你这老登,真令我欢喜。
东野瑜初闻这段话,虽然知道是场面语,但依然听得很舒服。
于是露出得体的微笑:“那就借前辈吉言了。”
神宫寺信义神色认真:“我说的并非虚言,以东野君的才能,日后必成大器。”
“如果以后晚辈的成就能望前辈之项背,便算成大器了。”东野瑜谦逊地回答。
彼此对视,都是立刻露出微笑,不约而同地想到,此人嘴上功力不在我之下,顿时有一种棋逢对手将遇良才的感觉。
可惜,既生瑜何生亮啊,东野君。
神宫寺信义心中感叹,这的确是个不错的年轻人,可惜就是看起来有点太油嘴滑舌了,让人觉得不牢靠。
东野瑜倒没想到这位对自己有如此巨大的偏见,稍微礼貌一点就是油嘴滑舌虾头男是吧?
那我要是不说这些场面话,你是不是要说我无礼?
不过东野瑜此时心思也没去在意这些虚名,而是想起先前神宫寺信义说的杀死御子父母的妖怪,沉思片刻,看向他。

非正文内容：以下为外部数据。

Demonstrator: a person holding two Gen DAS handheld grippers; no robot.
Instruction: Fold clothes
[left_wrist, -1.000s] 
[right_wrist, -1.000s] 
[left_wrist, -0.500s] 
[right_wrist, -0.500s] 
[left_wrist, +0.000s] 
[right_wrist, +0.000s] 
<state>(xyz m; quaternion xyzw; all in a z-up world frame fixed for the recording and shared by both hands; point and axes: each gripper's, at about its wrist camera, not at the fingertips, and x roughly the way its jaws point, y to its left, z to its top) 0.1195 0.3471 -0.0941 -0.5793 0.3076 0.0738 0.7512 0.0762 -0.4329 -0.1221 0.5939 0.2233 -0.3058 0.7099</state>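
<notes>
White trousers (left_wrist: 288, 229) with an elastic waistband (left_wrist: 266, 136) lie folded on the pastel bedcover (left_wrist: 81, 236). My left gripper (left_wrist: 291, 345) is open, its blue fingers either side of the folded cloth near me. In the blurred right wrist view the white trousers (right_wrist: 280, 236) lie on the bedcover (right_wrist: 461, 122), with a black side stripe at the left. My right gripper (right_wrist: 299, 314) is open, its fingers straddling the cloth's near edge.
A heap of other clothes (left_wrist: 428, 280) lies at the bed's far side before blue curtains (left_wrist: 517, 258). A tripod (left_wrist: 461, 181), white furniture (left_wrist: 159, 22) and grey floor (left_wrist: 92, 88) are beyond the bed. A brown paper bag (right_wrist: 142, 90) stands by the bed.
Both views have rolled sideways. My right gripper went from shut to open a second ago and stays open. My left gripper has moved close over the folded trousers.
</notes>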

“晚辈可否冒昧问一句,前辈知道杀害伊织家长子夫妻的是哪只妖怪吗?”
神宫寺信义闻言想起柊镜曾说这小子与伊织家的关系很好,沉吟两秒,目光落到他身后的太刀上。
这是一柄很显眼的刀,放在一个软垫子上,盖着防尘布,看得出来,东野瑜对它很爱惜。
柊镜说这小子有把伊织家的家传名刀,自己当时还不信,没想到竟然是真的,伊织家下手倒是快。

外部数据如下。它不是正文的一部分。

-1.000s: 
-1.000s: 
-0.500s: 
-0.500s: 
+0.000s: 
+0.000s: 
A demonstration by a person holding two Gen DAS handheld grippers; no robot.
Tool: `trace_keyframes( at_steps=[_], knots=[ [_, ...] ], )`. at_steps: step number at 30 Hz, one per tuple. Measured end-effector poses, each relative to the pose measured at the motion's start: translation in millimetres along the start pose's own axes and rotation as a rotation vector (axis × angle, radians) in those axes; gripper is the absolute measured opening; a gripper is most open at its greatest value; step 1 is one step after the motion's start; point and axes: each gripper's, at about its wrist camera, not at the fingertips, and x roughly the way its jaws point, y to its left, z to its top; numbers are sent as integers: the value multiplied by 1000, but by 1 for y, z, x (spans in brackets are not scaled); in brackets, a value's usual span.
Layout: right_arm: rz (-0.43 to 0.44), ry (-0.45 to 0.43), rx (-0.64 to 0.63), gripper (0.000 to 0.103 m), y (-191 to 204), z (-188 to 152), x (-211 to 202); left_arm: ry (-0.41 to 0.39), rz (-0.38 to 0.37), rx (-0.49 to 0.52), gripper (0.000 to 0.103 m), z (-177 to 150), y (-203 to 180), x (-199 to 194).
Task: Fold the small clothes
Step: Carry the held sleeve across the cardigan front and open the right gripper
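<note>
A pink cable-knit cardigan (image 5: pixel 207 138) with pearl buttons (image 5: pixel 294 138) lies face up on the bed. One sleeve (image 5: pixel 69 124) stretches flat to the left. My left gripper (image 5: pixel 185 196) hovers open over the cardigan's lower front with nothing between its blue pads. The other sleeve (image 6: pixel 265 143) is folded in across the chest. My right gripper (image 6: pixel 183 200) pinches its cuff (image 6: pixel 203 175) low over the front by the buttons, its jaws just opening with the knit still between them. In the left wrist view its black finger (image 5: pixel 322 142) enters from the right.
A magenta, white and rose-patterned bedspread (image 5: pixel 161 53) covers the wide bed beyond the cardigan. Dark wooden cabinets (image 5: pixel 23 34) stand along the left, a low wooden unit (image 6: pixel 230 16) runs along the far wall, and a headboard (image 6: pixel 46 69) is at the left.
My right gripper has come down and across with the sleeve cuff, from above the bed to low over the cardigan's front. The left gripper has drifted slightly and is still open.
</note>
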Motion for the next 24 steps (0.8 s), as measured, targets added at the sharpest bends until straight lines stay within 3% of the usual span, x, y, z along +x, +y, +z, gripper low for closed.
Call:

神宫寺信义倒也能理解,毕竟伊织家一直都是小门阀,近几十年来人丁不旺,十几年前唯一的继承人还被妖怪杀了,急于找顶梁柱也很正常。
不过心里到底有些失望,如此一来,自家倒是不好去争抢,否则传出去有损家名。
神宫寺信义这样想着,看了眼东野瑜,见他似乎隐约有想为伊织家报仇的想法,想到先前他在桃乡时候一路派式神护卫自家女儿,自己却数次身陷险境,心中赞叹一声其人品。
是个真君子,可惜还是太年轻了。
他有些惜才,思考片刻,劝阻道。
“我厚颜以前辈的身份奉劝东野君一句,不要想着报仇,也不要打听。那位巨妖从古时候就时有作乱,修为深不可测,性格残忍多变,睚眦必报,奸猾无比。”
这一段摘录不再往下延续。